Highlights:
- Indian buyers retreat from North Texas housing market
- Home prices fall across key Dallas suburbs
- Visa restrictions and layoffs fuel uncertainty
- Some homeowners selling properties at losses
- H-1B workers remain key to regional housing demand
INDIAN homeowners in north Texas are cutting asking prices, selling at losses and delaying home purchases as visa restrictions, tech layoffs and economic uncertainty hit a housing market fueled by H-1B workers, according to a news report.
The shift is being felt across suburbs north of Dallas, including Frisco, Prosper and Celina, where Indian-born technology workers helped drive a housing boom over the past decade. Builders, real estate agents and immigration lawyers told Bloomberg that fewer buyers are entering the market while some homeowners are looking to leave amid uncertainty surrounding jobs and immigration status.
For years, south Asians were a major force in the region’s housing growth.

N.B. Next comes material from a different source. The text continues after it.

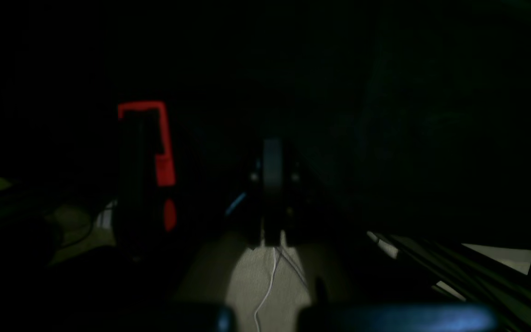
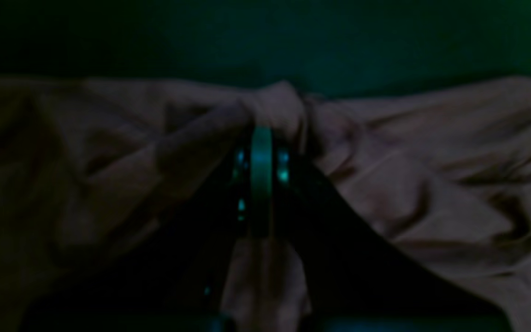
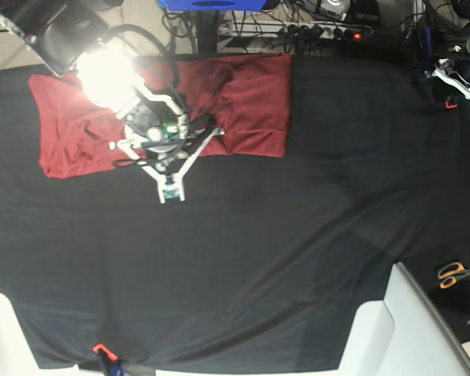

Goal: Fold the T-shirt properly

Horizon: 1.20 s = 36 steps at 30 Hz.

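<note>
A black tablecloth (image 3: pixel 243 266) covers nearly the whole counter. The T-shirt (image 3: pixel 254 106) lies spread at its far edge, toward the left of the base view, brick-red and rumpled, partly washed out by a bright glare. The right arm reaches over the shirt's middle, and the right gripper (image 2: pixel 262 138) has its jaws closed tight on a bunched fold of the fabric, cloth gathered around them in the dim wrist view. The left gripper (image 1: pixel 272 184) is off at the counter's far right corner, away from the shirt, its jaws pressed together on nothing, pale floor and cables beyond. A pair of orange-handled scissors (image 3: pixel 454 274) lies at the right edge.
</note>
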Each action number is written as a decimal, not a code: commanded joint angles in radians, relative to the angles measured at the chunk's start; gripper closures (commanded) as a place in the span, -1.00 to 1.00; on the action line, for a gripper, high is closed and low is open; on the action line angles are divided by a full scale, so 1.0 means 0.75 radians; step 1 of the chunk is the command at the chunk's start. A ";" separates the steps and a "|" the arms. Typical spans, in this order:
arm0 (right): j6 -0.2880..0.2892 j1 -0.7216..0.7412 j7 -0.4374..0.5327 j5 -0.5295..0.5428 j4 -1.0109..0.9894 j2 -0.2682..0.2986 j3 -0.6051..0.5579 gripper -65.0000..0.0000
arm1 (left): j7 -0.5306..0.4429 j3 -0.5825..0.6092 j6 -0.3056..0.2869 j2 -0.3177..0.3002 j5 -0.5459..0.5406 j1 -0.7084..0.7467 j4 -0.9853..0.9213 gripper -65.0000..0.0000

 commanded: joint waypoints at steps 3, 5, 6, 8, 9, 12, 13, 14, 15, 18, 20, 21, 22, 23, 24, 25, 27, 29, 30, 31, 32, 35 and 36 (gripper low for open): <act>-0.008 0.015 0.021 -0.012 0.016 0.025 0.115 1.00 | -0.021 -0.011 -0.001 -0.026 -0.015 0.005 0.014 1.00; -0.008 -0.001 0.017 -0.012 0.018 0.031 0.187 1.00 | -0.021 -0.011 -0.001 -0.026 -0.015 0.005 0.014 1.00; -0.008 -0.005 0.017 -0.012 0.018 0.031 0.213 1.00 | -0.021 -0.011 -0.001 -0.026 -0.015 0.005 0.014 1.00; -0.008 -0.013 0.013 -0.012 0.018 0.031 0.265 1.00 | -0.021 -0.011 -0.001 -0.026 -0.015 0.005 0.014 1.00; -0.008 -0.024 0.003 -0.012 0.018 0.031 0.281 1.00 | -0.021 -0.011 -0.001 -0.026 -0.015 0.005 0.014 1.00; -0.008 -0.054 -0.030 -0.014 0.038 0.029 0.316 1.00 | -0.021 -0.011 -0.001 -0.026 -0.015 -0.024 0.012 1.00; -0.008 -0.071 -0.024 -0.014 0.073 0.029 0.312 1.00 | -0.021 -0.011 -0.001 -0.026 -0.015 -0.026 0.012 1.00; -0.008 -0.095 -0.022 -0.016 0.126 0.031 0.310 1.00 | -0.021 -0.011 -0.001 -0.026 -0.015 -0.030 0.012 1.00; -0.008 -0.120 -0.026 -0.016 0.200 0.031 0.310 1.00 | -0.021 -0.011 -0.001 -0.026 -0.015 -0.032 0.012 1.00; -0.008 -0.200 -0.038 -0.014 0.407 0.060 0.301 1.00 | -0.021 -0.011 -0.001 -0.026 -0.015 -0.036 0.012 1.00; -0.008 -0.259 -0.071 -0.014 0.495 0.058 0.299 1.00 | -0.021 -0.011 -0.001 -0.026 -0.015 -0.038 0.012 1.00; -0.008 -0.277 -0.087 -0.014 0.511 0.058 0.299 1.00 | -0.021 -0.011 -0.001 -0.026 -0.015 -0.038 0.012 1.00; -0.008 -0.296 -0.100 -0.012 0.515 0.056 0.299 1.00 | -0.021 -0.011 -0.001 -0.026 -0.015 -0.038 0.012 1.00; -0.008 -0.312 -0.102 -0.012 0.511 0.054 0.299 1.00 | -0.021 -0.011 -0.001 -0.026 -0.015 -0.038 0.012 1.00; -0.008 -0.330 -0.094 -0.012 0.507 0.054 0.299 1.00 | -0.021 -0.011 -0.001 -0.026 -0.015 -0.038 0.012 1.00; -0.008 -0.347 -0.094 -0.012 0.499 0.046 0.299 1.00 | -0.021 -0.011 -0.001 -0.026 -0.015 -0.040 0.012 1.00; -0.008 -0.365 -0.094 -0.012 0.486 0.041 0.299 0.99 | -0.021 -0.011 -0.001 -0.026 -0.015 -0.040 0.012 1.00; -0.008 -0.384 -0.094 -0.012 0.474 0.039 0.299 0.99 | -0.021 -0.011 -0.001 -0.026 -0.015 -0.042 0.012 1.00; -0.008 -0.392 -0.094 -0.012 0.470 0.037 0.299 0.99 | -0.021 -0.011 -0.001 -0.026 -0.015 -0.042 0.012 1.00; -0.008 -0.398 -0.094 -0.012 0.470 0.037 0.299 0.99 | -0.021 -0.009 -0.001 -0.026 -0.015 -0.044 0.012 1.00; -0.008 -0.408 -0.094 -0.012 0.470 0.037 0.299 0.99 | -0.021 -0.001 -0.001 -0.026 -0.015 -0.055 0.012 1.00; -0.008 -0.416 -0.094 -0.012 0.466 0.035 0.299 0.99 | -0.021 0.038 -0.001 -0.026 -0.015 -0.059 0.002 1.00; -0.008 -0.425 -0.094 -0.012 0.456 0.029 0.299 0.99 | -0.021 0.042 -0.001 -0.026 -0.015 -0.059 -0.006 1.00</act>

Zach Schneider of Tradition Homes was quoted as saying they once accounted for about 70 per cent of the company’s sales. However, in the past year, that share has fallen below 30 per cent.

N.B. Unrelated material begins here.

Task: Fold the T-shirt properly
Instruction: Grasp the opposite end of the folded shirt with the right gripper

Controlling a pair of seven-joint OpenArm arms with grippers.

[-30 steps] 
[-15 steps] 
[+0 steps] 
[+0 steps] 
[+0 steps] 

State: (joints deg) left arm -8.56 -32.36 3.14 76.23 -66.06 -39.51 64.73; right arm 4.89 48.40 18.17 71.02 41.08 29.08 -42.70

The Dallas-Fort Worth metro area attracted more corporate headquarters relocations than any other US region since 2018, according to CBRE Group Inc.
For the four years ended September 30, 2024, the area received almost 32,000 new H-1B approvals, more than Silicon Valley, Seattle, San Francisco and Washington, DC, and second only to the New York City metro area.
The influx of Indian professionals helped fuel rapid growth across North Texas. Census data cited by Bloomberg showed Celina’s population more than trebled in five years, while Collin County recorded the largest percentage increase in Indian residents among large US counties.
That momentum has slowed. Redfin data showed home prices in Collin County suburbs north of Dallas fell almost nine per cent in February from a year earlier, compared with a four per cent decline across the wider metro area.
The downturn comes as president Donald Trump’s administration has tightened H-1B rules through new fees and higher salary thresholds. Texas governor Greg Abbott also ordered state agencies and public universities to freeze new H-1B petitions, while attorney general Ken Paxton expanded investigations into businesses suspected of fraud or abuse.
Real estate agent Neeraj Gupta, who arrived in Dallas on an H-1B visa in 2000, said some clients are selling despite losses while others are struggling to cover mortgage payments.
One client with two homes worth more than $1 million each in Frisco is considering returning to India, while another homeowner now owes more than his property is worth.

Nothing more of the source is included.